ファッションリーダーでもう一人、忘れてならないのが個性的なファッションが特徴の山田真歩さん演じる作家の宇田川満代だ。澤谷さんによると宇田川の衣装は「遊び心しかない」というファッション的には“攻めキャラ”で、「あえて組み合わせをめちゃくちゃにした」という。宇田川の衣装については、「色を使うのは何色まで」というようなファッションのルールを無視して、たくさんの色を使ったのが特徴といい、「おしゃれに組み合わせをしようとしたらいくらでも(おしゃれに)できるんですが、あえてそこをやらずに変な色を組み合わせていったら宇田川になりました」と強烈キャラ誕生の秘話を明かした。
花子の妹・かよ(黒木華さん)は「可愛らしさ」がポイントで、「アンティーク調の可愛い着こなし。今の人が見ても可愛い組み合わせ」を意識した。「小花柄の花子に対してかよの半襟はチェック柄。最初は柄を抑えめにしていたけれど、途中から大胆にして大正の絶頂期にはやった着物を取り入れた」という。関東大震災後、自分の店を持つようになってからは「派手ではないけれど、大柄の上品な感じに」したものの、「可愛らしさは常に入れるようにしました」とこだわりを明かした。
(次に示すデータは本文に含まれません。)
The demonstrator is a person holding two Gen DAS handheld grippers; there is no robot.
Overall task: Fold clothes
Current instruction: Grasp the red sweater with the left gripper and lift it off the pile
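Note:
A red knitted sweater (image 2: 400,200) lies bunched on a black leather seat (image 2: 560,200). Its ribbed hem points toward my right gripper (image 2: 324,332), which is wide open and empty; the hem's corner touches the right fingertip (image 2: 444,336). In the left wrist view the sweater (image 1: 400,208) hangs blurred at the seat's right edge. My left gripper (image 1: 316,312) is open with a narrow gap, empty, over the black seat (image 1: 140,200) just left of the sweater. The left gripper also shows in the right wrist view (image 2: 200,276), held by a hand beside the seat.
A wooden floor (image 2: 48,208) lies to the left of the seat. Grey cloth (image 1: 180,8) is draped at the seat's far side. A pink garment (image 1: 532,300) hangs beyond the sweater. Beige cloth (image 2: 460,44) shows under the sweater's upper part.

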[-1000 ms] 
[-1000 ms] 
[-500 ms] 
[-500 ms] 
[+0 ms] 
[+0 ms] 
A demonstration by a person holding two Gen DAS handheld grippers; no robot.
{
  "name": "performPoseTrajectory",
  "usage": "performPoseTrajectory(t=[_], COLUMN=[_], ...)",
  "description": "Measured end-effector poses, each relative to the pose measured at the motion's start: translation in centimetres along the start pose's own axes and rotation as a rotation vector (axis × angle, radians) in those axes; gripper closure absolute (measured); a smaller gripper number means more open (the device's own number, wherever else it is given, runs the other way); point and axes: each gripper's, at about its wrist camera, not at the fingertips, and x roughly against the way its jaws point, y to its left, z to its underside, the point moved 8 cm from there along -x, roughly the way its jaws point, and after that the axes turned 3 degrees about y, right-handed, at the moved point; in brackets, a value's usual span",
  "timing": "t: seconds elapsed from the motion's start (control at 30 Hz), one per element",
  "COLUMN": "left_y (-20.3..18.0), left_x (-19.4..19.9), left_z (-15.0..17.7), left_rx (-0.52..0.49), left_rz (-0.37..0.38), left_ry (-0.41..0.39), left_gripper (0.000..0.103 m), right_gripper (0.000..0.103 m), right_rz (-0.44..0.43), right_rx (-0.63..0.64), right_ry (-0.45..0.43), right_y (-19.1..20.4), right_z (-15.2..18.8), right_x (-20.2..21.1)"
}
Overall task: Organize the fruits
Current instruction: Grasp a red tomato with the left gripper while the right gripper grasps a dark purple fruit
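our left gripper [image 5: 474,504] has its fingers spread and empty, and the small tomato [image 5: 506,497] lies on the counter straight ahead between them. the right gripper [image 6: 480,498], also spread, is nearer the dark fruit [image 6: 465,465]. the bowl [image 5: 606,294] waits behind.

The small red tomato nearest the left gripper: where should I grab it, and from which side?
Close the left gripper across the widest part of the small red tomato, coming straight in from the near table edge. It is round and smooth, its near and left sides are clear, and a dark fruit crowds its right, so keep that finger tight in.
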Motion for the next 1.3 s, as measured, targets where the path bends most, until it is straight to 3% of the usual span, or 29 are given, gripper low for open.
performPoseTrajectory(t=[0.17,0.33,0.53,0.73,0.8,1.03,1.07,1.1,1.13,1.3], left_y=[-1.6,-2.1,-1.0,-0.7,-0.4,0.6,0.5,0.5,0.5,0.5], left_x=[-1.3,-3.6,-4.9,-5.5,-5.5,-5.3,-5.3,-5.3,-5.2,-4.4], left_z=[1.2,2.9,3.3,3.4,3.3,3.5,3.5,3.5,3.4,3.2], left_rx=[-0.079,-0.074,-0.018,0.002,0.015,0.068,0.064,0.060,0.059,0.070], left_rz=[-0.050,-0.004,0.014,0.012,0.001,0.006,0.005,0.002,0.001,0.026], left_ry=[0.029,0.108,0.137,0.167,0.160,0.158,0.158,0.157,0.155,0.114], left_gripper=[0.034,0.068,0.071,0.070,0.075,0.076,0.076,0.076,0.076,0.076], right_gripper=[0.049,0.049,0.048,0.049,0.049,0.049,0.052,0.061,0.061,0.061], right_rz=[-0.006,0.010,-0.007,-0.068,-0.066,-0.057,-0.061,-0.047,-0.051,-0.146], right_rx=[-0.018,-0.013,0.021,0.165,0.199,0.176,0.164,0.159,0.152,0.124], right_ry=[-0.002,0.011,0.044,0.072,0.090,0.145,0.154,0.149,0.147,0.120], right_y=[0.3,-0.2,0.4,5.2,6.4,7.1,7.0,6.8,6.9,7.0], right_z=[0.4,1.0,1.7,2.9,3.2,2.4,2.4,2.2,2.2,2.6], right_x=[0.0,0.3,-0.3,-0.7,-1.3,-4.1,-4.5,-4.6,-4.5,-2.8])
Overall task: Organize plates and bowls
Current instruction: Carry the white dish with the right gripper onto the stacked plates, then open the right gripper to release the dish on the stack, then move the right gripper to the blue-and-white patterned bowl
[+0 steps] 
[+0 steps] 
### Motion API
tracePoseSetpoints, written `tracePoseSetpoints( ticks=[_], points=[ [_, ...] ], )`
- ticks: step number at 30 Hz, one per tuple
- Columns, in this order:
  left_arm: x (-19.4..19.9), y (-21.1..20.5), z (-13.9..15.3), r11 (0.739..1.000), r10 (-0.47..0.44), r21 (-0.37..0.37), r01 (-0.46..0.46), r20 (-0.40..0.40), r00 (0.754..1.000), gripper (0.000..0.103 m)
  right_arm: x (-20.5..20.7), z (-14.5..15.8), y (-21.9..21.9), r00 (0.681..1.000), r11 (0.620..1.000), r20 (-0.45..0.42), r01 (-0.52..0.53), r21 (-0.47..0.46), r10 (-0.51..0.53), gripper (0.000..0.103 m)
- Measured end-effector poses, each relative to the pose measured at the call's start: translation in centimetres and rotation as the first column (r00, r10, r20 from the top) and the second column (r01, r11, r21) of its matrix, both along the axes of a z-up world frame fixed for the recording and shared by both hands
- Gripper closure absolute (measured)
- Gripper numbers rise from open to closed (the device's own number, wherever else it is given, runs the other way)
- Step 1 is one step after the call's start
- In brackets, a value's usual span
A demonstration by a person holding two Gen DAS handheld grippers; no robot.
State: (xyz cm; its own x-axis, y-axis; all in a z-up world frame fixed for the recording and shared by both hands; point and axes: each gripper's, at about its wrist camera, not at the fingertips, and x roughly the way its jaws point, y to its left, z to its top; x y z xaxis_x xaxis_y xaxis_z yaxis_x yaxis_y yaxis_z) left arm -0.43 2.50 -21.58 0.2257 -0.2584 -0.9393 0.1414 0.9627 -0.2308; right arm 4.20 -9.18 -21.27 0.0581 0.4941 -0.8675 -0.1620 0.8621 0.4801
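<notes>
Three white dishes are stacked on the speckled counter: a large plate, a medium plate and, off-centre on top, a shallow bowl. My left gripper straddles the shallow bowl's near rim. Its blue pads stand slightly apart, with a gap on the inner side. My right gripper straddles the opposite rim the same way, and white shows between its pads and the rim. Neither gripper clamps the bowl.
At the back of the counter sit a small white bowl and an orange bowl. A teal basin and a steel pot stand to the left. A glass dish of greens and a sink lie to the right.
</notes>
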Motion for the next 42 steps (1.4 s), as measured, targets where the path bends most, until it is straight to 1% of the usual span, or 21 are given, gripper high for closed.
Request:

東京で制作する朝ドラは、9月にスタンバイし、翌年8月のクランクアップまで1年がかりの作業だ。澤谷さんは「朝ドラは主役から脇役まですべてのキャストの衣装を手がけられるので、全体のバランスをとりやすい。大変だけど、やりがいはあります」と担当する醍醐味(だいごみ)を語る。同作については「明治時代までさかのぼって(朝ドラを)担当したことはなかったので、時代を通して見て和装というものをいいなあと思ってくれれば」と期待を寄せる。放送も残すところあとわずかだが、翻訳家として自分の道を力強く歩んでいく花子のストーリーとともに、スタッフがこだわり抜いた衣装の細部まで見届けたい。ドラマの最終回は27日にNHK総合ほかで放送される。